Fascia & Forces (Part 1)

The Modern Force Landscape

Over the last two decades, we have witnessed athletes across all sports, and virtually all levels, producing more force, at higher velocities, and more frequently than ever before. Although athletes reaching greater physical peaks is encouraging for the direction of human performance, this hasn’t come without consequence. Largely because of early sport specialization and increasingly myopic training parameters, athletes are not only expressing forces at higher magnitudes and frequencies, but doing so with (generally) less variability, and this is proving to be problematic. We’ve engineered power and precision, but the bandwidth for adaptability is shrinking. What used to be a broad, dynamic system has become increasingly rigid optimized for linear force, not distributed resilience.

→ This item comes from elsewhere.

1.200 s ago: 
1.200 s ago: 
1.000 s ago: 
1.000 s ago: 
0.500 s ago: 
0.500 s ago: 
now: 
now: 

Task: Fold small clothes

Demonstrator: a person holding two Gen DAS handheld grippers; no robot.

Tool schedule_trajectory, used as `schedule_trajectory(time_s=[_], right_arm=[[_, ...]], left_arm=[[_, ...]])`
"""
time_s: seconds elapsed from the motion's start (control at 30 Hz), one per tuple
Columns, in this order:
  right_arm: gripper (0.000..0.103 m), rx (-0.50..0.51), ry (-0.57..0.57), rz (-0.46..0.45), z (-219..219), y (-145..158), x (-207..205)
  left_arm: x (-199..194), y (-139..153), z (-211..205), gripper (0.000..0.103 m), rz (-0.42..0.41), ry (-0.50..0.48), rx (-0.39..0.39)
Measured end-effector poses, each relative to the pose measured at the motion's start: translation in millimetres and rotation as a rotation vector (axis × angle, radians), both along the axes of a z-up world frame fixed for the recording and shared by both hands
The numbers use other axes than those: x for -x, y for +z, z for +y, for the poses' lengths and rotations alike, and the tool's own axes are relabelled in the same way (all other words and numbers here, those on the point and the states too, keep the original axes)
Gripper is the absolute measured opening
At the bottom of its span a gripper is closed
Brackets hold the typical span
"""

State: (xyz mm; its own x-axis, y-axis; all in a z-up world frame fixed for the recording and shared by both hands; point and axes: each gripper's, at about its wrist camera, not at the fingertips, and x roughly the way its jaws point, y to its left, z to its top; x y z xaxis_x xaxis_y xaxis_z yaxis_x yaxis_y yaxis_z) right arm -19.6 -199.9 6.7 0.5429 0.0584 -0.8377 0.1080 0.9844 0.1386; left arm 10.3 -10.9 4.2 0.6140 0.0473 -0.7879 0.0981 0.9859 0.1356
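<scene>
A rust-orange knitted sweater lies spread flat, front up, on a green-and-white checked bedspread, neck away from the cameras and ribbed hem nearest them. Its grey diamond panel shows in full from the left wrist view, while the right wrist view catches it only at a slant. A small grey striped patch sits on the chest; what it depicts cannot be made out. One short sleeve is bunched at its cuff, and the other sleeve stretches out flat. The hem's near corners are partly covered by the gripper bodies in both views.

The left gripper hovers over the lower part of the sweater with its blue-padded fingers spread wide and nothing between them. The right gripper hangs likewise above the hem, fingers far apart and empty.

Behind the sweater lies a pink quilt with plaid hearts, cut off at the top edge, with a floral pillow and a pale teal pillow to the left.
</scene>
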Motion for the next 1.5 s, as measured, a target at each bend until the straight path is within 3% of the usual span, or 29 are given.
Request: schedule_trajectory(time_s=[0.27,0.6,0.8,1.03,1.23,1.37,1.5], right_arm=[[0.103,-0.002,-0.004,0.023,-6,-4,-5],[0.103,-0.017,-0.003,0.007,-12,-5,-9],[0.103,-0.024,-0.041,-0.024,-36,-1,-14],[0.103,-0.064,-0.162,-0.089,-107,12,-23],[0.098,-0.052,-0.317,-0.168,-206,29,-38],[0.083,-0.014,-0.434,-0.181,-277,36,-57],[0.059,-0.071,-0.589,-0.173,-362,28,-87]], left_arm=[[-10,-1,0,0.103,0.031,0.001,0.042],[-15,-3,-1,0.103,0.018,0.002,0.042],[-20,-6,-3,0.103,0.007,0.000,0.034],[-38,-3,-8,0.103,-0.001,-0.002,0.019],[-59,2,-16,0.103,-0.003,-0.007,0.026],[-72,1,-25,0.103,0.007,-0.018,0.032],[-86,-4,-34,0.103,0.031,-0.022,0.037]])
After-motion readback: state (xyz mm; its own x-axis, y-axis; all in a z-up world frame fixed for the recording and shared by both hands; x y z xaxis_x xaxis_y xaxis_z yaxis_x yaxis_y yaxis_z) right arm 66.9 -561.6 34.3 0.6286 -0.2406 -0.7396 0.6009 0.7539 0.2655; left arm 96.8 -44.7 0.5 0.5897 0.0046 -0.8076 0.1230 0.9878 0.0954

Along with these increases in physical capacity, we’ve also seen non-contact soft-tissue injuries surging over the last two decades (see sites in above graphic). The question isn’t just why they’re happening, but more importantly- what role have we played in this and what can we do about it? Modern training strongly biases precision (i.e., “sport specific” loading) while also largely emphasizing contractile tissue development—the muscles and tendons—while neglecting the connective tissue layers that transmit, share, and dissipate those same forces. As this relates here, while precise inputs are required for improving physical capacities, we cannot become neglectful to the necessity that is balancing stress inputs for the sake of health and longevity. Performance is not purely determined by solely by capacities and outputs, but ultimately the ability to tolerate variability and demonstrate physical resiliency. 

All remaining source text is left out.